I got the other half, right? I got the black jacket and a black shirt, but I'm not the light pants. I couldn't go all the way.
How can we go wrong with that? Go ahead, Michael. Thanks. Perfect. I will go with that.
Welcome. I use this microphone.
There we go. Well, good morning, everybody. This is a really exciting time. We've had a great year. In fact, I think the last time I saw everybody was three years ago. A lot of people. I saw quite a few in Belgium last year.
That was a really fun talk and a fun meeting. A lot of excited folks. Today, over the next 40-45 minutes, I'm gonna give the management update, and I'm gonna talk about what we've achieved in the last year and where we're going. Let's get started. Of course, I've got to show this slide, and you don't have to read all the words in this slide. We'll get off this slide pretty quickly. It's a safe harbor slide. This is it. three words.
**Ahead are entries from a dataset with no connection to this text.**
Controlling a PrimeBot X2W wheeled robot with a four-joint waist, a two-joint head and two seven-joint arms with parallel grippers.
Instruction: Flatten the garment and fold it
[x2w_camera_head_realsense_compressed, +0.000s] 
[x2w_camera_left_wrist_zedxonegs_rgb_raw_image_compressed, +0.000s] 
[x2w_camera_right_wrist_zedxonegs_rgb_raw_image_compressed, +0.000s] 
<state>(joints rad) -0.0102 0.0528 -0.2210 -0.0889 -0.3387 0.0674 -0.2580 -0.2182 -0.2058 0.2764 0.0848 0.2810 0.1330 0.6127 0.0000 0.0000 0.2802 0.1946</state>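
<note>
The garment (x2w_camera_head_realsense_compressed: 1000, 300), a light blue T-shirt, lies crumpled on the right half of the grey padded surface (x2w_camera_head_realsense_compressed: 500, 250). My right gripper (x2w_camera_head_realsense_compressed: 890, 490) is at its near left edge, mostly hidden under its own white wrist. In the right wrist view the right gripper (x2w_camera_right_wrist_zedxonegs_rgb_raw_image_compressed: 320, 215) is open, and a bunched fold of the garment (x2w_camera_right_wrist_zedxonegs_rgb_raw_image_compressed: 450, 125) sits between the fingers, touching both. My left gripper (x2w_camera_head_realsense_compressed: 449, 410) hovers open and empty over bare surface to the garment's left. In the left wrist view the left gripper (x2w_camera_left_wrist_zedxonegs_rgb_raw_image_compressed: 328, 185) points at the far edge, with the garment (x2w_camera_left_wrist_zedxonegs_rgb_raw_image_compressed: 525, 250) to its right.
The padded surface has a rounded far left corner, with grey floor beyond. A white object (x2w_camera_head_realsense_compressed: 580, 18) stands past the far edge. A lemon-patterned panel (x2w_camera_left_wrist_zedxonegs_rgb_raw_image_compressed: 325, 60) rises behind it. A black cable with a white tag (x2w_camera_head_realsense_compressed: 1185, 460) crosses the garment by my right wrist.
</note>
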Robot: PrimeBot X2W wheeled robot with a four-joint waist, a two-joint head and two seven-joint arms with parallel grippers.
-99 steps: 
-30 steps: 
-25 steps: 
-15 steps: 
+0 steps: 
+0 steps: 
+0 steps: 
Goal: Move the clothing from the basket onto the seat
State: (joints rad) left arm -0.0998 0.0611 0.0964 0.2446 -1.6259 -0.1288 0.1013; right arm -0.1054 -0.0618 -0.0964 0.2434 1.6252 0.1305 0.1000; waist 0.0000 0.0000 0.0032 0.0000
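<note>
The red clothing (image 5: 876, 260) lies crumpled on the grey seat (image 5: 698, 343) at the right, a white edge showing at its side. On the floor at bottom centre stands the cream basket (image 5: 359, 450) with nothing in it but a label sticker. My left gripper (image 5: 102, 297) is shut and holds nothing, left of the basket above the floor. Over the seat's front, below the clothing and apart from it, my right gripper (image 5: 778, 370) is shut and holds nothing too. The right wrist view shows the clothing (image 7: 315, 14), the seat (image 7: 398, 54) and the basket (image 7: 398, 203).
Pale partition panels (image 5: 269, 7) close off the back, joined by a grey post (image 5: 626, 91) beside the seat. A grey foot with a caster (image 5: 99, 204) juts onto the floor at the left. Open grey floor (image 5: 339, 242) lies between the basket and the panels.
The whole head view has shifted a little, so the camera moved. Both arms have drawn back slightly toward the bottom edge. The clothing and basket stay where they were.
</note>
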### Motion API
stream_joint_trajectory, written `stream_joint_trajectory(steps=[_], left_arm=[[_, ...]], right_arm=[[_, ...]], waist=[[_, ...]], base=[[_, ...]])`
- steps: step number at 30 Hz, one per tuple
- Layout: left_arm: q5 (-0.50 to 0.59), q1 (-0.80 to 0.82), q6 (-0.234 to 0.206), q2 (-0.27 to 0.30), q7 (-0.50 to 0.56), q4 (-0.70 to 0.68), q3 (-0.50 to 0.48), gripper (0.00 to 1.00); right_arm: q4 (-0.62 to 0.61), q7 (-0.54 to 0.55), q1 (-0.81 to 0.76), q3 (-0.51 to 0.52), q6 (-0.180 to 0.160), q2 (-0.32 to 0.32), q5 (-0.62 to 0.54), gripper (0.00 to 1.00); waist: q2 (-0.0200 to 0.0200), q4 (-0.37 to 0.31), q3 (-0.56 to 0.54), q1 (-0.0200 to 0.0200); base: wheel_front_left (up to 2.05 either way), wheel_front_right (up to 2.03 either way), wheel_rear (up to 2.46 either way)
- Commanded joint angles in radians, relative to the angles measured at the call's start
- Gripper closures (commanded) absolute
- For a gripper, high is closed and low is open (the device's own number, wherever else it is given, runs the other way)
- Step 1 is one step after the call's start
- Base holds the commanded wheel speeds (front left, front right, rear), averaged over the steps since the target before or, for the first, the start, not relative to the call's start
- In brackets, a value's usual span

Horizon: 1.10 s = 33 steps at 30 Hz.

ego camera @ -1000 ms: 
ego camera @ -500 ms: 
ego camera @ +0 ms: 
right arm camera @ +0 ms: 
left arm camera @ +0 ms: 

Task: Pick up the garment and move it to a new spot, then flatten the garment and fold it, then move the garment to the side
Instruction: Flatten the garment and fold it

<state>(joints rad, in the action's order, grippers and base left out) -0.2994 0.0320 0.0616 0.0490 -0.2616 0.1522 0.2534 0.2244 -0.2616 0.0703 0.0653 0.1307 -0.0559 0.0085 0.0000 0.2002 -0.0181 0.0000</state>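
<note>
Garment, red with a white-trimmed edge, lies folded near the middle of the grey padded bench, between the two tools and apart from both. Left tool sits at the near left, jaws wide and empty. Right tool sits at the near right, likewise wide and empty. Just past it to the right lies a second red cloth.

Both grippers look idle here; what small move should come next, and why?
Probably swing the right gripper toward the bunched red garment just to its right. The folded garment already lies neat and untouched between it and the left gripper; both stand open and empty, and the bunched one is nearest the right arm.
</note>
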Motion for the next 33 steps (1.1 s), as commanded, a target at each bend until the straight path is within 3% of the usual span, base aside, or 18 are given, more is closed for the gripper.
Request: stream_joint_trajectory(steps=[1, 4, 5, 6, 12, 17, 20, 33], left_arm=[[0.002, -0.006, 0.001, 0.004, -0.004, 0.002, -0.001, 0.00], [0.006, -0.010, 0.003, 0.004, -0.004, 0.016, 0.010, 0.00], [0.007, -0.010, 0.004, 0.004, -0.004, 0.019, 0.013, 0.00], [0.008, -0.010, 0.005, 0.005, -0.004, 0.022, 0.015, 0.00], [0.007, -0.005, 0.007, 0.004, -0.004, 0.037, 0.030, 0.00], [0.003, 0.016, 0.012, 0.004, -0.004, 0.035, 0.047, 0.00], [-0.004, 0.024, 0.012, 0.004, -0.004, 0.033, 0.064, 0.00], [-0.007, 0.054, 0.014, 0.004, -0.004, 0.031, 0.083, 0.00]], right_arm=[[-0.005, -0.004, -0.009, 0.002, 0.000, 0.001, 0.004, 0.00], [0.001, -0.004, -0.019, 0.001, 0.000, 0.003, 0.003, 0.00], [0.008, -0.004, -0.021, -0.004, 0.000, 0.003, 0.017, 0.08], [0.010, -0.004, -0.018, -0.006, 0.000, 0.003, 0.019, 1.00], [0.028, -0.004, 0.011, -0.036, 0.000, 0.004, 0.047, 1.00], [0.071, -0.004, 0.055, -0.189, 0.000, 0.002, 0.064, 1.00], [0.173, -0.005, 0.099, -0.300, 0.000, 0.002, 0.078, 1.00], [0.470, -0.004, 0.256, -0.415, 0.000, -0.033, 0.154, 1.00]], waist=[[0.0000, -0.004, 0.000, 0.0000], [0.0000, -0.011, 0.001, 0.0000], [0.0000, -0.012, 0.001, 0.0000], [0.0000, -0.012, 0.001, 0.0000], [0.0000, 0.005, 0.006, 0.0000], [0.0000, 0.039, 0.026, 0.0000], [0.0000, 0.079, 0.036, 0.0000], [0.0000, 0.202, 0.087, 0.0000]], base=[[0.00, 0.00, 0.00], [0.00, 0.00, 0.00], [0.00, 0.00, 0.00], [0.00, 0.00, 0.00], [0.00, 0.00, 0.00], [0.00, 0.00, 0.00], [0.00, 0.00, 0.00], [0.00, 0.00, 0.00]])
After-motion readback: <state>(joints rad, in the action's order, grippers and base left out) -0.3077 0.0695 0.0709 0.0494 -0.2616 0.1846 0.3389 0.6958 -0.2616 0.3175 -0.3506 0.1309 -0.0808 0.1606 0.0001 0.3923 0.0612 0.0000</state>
Can I sit down now? We can. Yeah, we are really excited. I just wanted to get that out up front. It's been a great year for us. You know, we've seen a lot of things occur.
Everybody in this audience room has seen a lot of things happen to the company. That next slide is really interesting. I think most folks were aware that we went on to the Nasdaq last year. If you think about it, my first time giving this talk was 2017, which was five years ago. If you look at the takeaway line at the bottom, we promised. I know Tom and I promised in 2017, we'd do an organic uplist, you know, without a reverse split and a natural uplist to the Nasdaq. You folks were asking, "When are you gonna go to the Nasdaq?" We said, "We'll do this, and we'll do it in our own way.
We're gonna get our technology to the point where we could do it naturally." That's what we did, and it's just been fantastic to do that. In fact, this guy here, Andy Hall, he's the executive at Nasdaq. I mean, you can look at that photograph and you think, "Well, there's nobody in Times Square." It's 'cause these guys paid all these security guards go out and clean part of Times Square, so we got our photograph taken. He said to us, he said, "You know, I've been doing this job a long time. I don't recall another company that's done this." It's rare. It's really cool. I started our photograph on the top left. I mean, where does this come from?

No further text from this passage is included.